Per una decina d’anni Volponi espone al suo amico, con insistenza ossessiva, la propria ferita e dunque la sua contraddizione primaria, quella che si apre tra il sogno di Urbino e la realtà di Ivrea, fra il miraggio di una possibile democrazia del lavoro (è l’utopia di Olivetti che definisce «quasi kennediana») e la dorata servitù aziendale; gli scrive il 21 gennaio del ’59, quando è ancora un manager o appena un ex poeta lirico, ma già pensa al romanzo della alienazione industriale o della propria perdizione che sarà il magnifico esordio di Memoriale: «Intorno a me non ci sono che funzionari o rivoluzionari (borghesi), sullo sfondo c’è una bellissima campagna che mi pare tradita dalla violenza della fabbrica e che non posso nemmeno difendere perché non è la mia. Ancora sogno infantilmente Urbino». Per lungo tempo, fino ai pieni anni sessanta, è Pasolini a fare da specchio a Volponi, non ancora viceversa: costui sembra avere bisogno di un conforto, della verifica costante del suo scrivere a sprazzi, per ingorghi improvvisi, nelle pause di un lavoro che lo sta divorando. D’altra parte Pasolini è laconico, talora distante, scagliato come una nera meteorite dentro la società affluente che ne fa una star nello stesso momento in cui viene linciandolo. Spesso i due si ritrovano nella zona della pura e istintiva amicizia, scambiandosi notizie di vita quotidiana e sfiorando talvolta, con grande e reciproco pudore, il decorso della propria vita sentimentale: c’è un Volponi ancora giovanissimo che vagheggia il grande amore, e lo trova in sua moglie Giovina, ma c’è anche un Pasolini sgomento, afflitto per la fine del rapporto col suo attore elettivo, Ninetto Davoli.

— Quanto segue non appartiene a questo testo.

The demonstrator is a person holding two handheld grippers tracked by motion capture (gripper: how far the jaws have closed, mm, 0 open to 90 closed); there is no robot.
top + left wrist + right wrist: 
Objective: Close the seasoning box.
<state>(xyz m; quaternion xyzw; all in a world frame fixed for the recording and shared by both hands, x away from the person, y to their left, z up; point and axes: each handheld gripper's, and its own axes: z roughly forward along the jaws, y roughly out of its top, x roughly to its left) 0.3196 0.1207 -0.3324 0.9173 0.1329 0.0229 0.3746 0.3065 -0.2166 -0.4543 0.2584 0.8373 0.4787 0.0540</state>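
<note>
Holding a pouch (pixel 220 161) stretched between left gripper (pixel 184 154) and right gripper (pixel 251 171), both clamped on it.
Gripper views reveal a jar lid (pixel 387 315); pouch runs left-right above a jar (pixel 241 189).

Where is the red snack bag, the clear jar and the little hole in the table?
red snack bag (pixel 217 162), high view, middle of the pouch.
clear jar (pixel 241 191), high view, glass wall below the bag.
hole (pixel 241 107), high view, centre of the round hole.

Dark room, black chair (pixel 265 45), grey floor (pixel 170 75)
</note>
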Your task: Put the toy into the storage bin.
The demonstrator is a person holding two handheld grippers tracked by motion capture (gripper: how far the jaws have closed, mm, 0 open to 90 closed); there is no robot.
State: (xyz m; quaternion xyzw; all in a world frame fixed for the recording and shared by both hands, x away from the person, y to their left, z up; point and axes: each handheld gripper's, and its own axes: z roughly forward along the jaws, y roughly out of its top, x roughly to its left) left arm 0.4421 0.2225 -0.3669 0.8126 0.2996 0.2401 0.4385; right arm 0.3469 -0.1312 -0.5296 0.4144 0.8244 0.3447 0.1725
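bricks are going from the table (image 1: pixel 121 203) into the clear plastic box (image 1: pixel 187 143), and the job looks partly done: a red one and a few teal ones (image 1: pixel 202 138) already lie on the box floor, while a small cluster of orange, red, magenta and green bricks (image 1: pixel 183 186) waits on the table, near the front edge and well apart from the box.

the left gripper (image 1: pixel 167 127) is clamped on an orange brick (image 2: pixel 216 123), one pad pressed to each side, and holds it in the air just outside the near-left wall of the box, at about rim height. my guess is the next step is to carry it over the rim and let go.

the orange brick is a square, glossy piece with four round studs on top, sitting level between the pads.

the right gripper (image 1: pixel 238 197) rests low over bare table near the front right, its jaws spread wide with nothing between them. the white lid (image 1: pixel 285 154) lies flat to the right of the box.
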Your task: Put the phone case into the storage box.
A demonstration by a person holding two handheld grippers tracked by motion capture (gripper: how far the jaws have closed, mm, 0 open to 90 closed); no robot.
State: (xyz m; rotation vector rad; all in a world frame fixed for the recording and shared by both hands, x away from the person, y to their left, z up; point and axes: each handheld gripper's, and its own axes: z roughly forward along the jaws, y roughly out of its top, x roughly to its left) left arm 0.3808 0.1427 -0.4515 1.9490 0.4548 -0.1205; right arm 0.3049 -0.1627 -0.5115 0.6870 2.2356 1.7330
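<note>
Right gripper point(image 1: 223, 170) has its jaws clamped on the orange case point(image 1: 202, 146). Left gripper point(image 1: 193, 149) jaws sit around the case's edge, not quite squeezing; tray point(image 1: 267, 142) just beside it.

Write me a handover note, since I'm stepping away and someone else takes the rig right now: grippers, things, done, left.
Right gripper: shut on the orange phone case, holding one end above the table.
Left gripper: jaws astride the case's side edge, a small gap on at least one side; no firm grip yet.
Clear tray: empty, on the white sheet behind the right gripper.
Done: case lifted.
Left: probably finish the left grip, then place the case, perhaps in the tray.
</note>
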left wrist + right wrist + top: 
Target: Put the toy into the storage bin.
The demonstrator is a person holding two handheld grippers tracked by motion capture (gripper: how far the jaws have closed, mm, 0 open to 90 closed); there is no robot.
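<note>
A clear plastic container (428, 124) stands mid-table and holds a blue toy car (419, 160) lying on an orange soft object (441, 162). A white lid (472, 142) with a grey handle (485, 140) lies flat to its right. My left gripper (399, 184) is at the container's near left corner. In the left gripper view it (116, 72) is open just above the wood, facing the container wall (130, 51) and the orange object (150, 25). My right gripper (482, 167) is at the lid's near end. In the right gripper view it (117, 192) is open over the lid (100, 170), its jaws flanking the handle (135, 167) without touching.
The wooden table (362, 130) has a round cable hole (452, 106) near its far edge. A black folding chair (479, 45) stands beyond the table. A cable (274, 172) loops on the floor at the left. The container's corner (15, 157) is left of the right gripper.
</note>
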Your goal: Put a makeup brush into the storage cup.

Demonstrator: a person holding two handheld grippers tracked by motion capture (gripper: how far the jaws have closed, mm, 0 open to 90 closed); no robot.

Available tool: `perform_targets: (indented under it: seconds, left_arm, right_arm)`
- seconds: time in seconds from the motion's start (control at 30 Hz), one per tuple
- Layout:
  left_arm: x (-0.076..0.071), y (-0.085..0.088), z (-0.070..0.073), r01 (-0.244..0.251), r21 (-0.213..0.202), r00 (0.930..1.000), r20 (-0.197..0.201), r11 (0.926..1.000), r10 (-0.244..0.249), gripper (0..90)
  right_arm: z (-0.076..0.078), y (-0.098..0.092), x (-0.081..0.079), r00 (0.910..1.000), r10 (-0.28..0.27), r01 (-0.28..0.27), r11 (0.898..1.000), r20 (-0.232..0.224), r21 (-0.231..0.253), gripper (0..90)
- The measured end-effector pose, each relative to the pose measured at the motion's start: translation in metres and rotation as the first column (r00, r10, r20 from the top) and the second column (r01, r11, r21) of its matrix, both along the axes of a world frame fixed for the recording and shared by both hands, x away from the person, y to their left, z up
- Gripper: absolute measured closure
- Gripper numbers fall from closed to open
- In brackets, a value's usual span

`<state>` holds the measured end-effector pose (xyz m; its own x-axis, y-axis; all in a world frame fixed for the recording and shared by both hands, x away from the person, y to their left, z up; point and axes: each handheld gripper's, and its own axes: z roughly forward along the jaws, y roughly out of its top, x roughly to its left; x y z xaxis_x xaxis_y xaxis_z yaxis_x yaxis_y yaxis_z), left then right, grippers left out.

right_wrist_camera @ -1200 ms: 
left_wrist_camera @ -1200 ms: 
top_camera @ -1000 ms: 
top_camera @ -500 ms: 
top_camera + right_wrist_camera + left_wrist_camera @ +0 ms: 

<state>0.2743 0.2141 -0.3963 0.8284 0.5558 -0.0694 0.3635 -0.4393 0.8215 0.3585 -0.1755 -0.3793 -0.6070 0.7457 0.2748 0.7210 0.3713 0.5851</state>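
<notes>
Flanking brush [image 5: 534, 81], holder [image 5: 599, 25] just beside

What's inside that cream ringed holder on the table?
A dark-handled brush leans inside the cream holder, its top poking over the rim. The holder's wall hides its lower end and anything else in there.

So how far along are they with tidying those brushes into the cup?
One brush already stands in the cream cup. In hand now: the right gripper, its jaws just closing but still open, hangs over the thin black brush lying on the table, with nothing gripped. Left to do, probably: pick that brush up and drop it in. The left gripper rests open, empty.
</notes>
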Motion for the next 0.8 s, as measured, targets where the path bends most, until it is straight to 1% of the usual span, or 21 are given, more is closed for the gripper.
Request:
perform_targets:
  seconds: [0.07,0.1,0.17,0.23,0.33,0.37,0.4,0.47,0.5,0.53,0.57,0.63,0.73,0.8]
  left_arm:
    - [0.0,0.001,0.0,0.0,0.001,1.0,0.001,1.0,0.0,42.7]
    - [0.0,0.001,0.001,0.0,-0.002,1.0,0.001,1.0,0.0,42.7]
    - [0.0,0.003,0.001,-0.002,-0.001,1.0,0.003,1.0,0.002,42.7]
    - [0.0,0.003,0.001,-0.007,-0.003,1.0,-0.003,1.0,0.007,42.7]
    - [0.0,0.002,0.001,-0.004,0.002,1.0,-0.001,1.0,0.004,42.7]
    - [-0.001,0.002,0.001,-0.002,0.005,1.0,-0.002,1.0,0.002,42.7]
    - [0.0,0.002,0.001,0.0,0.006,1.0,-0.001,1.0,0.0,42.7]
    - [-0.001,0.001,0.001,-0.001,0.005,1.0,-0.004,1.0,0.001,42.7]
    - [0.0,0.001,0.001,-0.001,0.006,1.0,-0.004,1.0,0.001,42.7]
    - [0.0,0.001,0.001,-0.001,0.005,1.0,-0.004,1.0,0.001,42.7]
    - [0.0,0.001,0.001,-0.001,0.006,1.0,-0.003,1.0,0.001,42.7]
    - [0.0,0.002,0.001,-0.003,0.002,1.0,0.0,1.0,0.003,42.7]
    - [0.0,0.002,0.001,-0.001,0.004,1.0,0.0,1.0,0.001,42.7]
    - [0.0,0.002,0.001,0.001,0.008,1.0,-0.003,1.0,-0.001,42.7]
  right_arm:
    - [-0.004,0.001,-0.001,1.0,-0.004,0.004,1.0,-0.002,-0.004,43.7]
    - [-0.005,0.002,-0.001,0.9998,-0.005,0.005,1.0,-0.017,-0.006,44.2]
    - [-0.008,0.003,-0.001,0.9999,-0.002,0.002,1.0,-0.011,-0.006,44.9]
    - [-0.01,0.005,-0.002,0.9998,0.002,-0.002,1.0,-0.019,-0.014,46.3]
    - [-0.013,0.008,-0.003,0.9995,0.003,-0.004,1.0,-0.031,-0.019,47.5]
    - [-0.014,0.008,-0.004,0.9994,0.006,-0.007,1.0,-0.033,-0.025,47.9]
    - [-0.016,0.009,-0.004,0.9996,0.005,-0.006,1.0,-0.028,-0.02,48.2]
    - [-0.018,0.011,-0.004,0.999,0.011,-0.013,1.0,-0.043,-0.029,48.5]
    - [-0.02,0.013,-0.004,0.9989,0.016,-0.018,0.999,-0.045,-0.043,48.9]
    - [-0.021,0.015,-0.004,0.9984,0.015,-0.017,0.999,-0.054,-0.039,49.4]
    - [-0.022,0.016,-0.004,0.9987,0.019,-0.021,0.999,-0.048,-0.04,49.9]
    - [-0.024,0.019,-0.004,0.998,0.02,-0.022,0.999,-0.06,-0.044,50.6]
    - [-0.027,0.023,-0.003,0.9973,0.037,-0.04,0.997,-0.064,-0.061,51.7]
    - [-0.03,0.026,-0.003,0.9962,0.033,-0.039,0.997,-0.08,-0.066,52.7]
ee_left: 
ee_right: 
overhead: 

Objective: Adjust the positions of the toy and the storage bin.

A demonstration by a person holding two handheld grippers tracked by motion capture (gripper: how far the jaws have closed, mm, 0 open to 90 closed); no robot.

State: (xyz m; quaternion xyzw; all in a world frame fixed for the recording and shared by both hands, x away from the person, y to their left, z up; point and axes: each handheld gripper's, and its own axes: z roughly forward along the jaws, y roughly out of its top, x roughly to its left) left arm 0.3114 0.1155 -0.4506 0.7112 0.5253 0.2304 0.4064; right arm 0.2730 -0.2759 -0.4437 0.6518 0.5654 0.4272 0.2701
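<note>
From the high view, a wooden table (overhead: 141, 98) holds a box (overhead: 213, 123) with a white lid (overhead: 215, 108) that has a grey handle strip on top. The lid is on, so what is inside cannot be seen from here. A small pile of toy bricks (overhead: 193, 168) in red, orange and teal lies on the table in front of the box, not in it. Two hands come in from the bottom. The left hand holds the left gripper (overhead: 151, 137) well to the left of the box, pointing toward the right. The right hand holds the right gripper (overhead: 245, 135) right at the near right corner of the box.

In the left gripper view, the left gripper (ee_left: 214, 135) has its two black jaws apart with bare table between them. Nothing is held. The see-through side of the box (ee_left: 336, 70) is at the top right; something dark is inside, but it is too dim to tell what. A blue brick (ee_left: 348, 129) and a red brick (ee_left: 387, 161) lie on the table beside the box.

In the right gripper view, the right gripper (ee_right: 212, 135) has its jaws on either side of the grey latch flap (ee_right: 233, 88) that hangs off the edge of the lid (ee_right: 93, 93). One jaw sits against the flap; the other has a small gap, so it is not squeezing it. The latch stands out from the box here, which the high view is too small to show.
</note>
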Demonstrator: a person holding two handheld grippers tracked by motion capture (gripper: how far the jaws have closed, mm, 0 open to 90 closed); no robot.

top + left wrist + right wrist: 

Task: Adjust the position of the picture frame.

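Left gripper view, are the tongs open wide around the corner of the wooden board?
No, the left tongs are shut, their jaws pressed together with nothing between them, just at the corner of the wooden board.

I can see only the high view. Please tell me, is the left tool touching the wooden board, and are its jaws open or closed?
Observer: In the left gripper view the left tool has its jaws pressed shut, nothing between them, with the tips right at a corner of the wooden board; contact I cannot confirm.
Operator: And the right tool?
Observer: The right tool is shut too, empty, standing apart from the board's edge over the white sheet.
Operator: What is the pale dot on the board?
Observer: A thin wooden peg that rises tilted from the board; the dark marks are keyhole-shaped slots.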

È negli anni settanta, quando il carteggio è da tempo rarefatto, che Volponi e Pasolini paradossalmente si ritrovano nel momento del massimo distacco. Si tratta di una storia che Emanuele Zinato, il curatore della edizione complessiva di Volponi (Romanzi e prose, 3 voll. Einaudi, 2003), aveva prospettato e che solo l’epistolario arriva oggi a confermare. Nel ‘74 Volponi pubblica il romanzo più difficile e più suo, Corporale, dove proietta, per allegoria e a torride temperature, la storia di un manager-intellettuale: è una resa dei conti durissima, un diagramma che non lascia speranze al futuro politico-industriale del paese ed anticipa gli scenari apocalittici di Le mosche del capitale. Pasolini, alle prese col montaggio di Salò e con le pagine di Lettere luterane (appunto una grammatica di ciò che egli chiama «Dopostoria», o «Universo orrendo») legge per primo il romanzo ma dubita, dilaziona, poi pubblica una mezza stroncatura. L’ultima lettera di Volponi al grande amico, cui rimangono soltanto tre mesi di vita, la stessa in cui gli annuncia Il Sipario Ducale e l’estrema speranza nel Pci al governo, probabilmente tocca un suo nervo scoperto. Volponi è tra i pochi a sapere che esiste un enorme scartafaccio al momento intitolato Petrolio: sa che parla di un uomo diviso in due (intellettuale, industriale), sa che tratta di industria e di finanza come fossero elementi primordiali di un nuovo e terribile Stato di Natura. Infine sa, o lo sospetta, che Petrolio è la sola risposta a Corporale, l’ultimo messaggio indirizzato a lui.